I have been on the CVA website as my son shoved his ipad in my face to look into it. He found it and is already relentlessly asking me to go there. In 7th grade it's only a 4 month program (and he has to get through the rest of 5th and 6th grade first). If he attended in 7th grade he would have to attend part of the year here and he is currently in an academically advanced day prep school. I'm a little concerned that the two schools would not mesh with their curriculums, but I know WPS where he goes now does cater to some child actors who are away a lot of the time in NY doing Broadway shows or filming movies so maybe there is a way to work it out.
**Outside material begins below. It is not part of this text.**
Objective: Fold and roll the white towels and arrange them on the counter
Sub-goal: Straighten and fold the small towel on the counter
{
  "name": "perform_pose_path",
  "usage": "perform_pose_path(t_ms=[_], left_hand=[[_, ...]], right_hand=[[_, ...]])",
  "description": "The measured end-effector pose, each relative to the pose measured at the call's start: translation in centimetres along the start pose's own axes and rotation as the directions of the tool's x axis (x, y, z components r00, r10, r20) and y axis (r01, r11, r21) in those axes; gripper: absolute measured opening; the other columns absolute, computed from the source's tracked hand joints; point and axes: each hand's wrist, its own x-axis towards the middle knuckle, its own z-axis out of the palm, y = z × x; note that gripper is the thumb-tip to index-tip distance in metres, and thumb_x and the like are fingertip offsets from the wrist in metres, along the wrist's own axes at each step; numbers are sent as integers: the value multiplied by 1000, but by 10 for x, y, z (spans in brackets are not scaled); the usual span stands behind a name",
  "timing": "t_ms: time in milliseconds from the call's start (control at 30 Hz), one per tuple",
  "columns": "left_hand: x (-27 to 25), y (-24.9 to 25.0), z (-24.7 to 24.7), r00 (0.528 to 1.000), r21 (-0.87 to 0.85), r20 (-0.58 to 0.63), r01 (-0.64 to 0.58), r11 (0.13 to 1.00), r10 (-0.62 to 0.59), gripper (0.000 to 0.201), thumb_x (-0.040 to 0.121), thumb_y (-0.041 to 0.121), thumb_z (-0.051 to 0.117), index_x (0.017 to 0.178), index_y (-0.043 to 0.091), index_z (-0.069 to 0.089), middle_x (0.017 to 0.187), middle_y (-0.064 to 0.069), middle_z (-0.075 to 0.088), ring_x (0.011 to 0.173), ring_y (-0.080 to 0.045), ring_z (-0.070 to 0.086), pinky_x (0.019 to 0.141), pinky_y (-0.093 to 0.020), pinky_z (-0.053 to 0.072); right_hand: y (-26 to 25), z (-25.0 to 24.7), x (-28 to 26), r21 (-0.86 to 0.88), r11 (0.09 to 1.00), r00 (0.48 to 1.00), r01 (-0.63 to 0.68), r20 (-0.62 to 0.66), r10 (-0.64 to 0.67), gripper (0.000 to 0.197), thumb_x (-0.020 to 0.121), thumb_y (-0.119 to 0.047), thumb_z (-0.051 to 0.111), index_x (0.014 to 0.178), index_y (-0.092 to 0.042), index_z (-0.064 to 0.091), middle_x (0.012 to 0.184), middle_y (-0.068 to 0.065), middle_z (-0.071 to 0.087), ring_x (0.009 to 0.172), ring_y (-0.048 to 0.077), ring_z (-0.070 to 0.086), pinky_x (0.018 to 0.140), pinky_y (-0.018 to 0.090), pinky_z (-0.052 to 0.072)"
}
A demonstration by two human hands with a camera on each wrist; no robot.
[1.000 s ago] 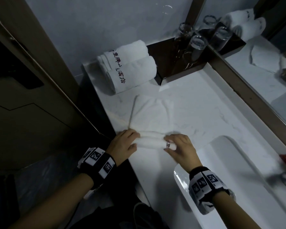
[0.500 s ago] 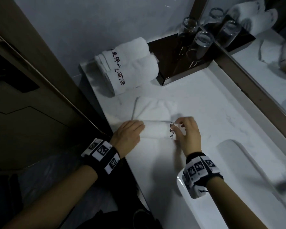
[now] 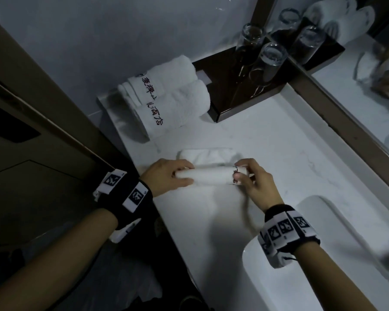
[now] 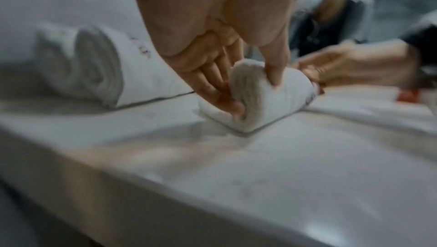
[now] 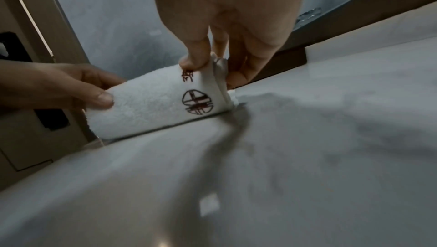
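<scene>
On counter | hands' grip: half-rolled towel | beyond: rolled towels, glasses

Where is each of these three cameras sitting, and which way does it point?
Head: on the head, looking down at the counter; both forearms show.
Left wrist: low along the left hand gripping the towel roll.
Right wrist: low along the right hand pinching the roll's printed end.
All three share the roll and both hands.
</scene>
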Motion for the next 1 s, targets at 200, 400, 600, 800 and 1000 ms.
perform_pose_path(t_ms=[200,400,600,800,1000], left_hand=[[20,14,4,894,425,-333,-141,894,300,34,79,3,64,113,2,57,118,-20,52,100,-34,51,91,-41,46],[3,11,34,884,710,-201,-166,685,423,45,58,-5,66,101,8,65,106,-8,68,94,-24,66,82,-31,54],[37,16,13,950,584,-183,-101,805,251,54,85,-9,40,135,12,40,147,-7,36,133,-22,34,111,-31,27],[30,30,14,963,532,-266,111,839,41,26,93,16,45,116,3,42,111,-17,49,81,-24,50,65,-28,40],[-9,0,35,925,182,-375,19,983,51,22,90,16,51,98,-4,56,90,-24,64,83,-36,61,77,-45,49]], right_hand=[[-14,12,42,-73,984,979,-164,-132,154,33,92,-35,53,113,-10,51,87,11,62,80,25,56,69,25,40],[-12,19,43,-271,962,950,28,-292,-110,26,89,-27,59,112,-16,61,120,8,54,114,20,43,81,17,30],[-30,12,47,-439,899,994,-10,92,56,42,86,-50,56,116,-22,60,112,1,62,105,21,52,81,25,36],[-43,31,32,-124,921,900,-370,198,388,35,81,-40,65,94,-13,47,89,13,68,56,21,68,50,26,55],[-47,62,27,365,769,851,-525,213,480,44,84,-20,66,111,9,47,97,30,65,66,38,70,69,48,59]])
Of course this means paying for 2 private schools at the same time. Public school not so great here at the beach and we were used to MoCo MD public schools before which are in the top 5 in the country. As his parent, I am not willing to completely give up academics for snowboarding.

Does anyone have any experience with the middle school program at CVA?
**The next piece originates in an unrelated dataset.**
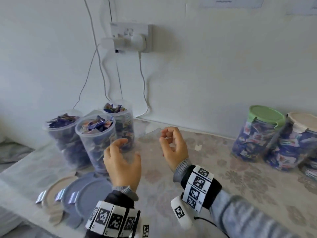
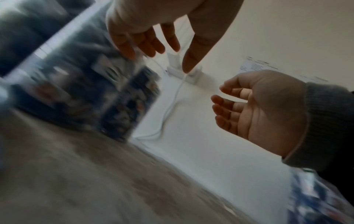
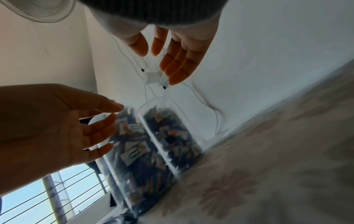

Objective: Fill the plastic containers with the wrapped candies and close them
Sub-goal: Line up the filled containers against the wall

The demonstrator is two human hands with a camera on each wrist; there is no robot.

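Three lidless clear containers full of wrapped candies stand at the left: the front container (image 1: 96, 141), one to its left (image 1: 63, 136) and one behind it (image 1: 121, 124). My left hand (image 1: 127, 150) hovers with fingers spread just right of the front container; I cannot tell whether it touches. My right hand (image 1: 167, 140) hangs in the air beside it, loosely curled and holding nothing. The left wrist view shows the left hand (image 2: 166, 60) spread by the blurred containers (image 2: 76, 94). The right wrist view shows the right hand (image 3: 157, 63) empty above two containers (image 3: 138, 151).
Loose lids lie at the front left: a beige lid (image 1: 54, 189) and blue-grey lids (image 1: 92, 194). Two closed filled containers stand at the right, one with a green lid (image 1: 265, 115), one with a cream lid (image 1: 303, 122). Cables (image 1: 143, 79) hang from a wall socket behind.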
I wish there was a way to have someone knowledgeable evaluate him and say, this kid has great potential in this sport, or he doesn't. It's not just the money, but also him giving up part of his normal childhood and adolescence. Is this too crystal ball?


----------



## Argo (Feb 25, 2010)

There are other options around the country. CVA is a great program, I am friends with one of their snowboard program directors. There are only a few programs that have schools included into the program as a true year round program. Ski and Snowboard club Vail is a local one where I live, this is the program for athletics. They have a number of options for schooling. There is a pretty highly regarded private school called Vail Mountain School and there is a semi public school program called Vail Ski and Snowboard Academy. They also have a program that is semilar to CVA where the kids go to school in summer where you live and come do the "winter tutorial" here while snowboarding in the winter....... I can also give you the program directors info here in Vail. They have an amazing freestyle program(park/pipe/slopestyle)..... I think there are 5 current athletes in the olympics from the program. Kaitlyn Farrington, Ayumu Hirano, Steph Magiros, are the few I can think of off the bat.... 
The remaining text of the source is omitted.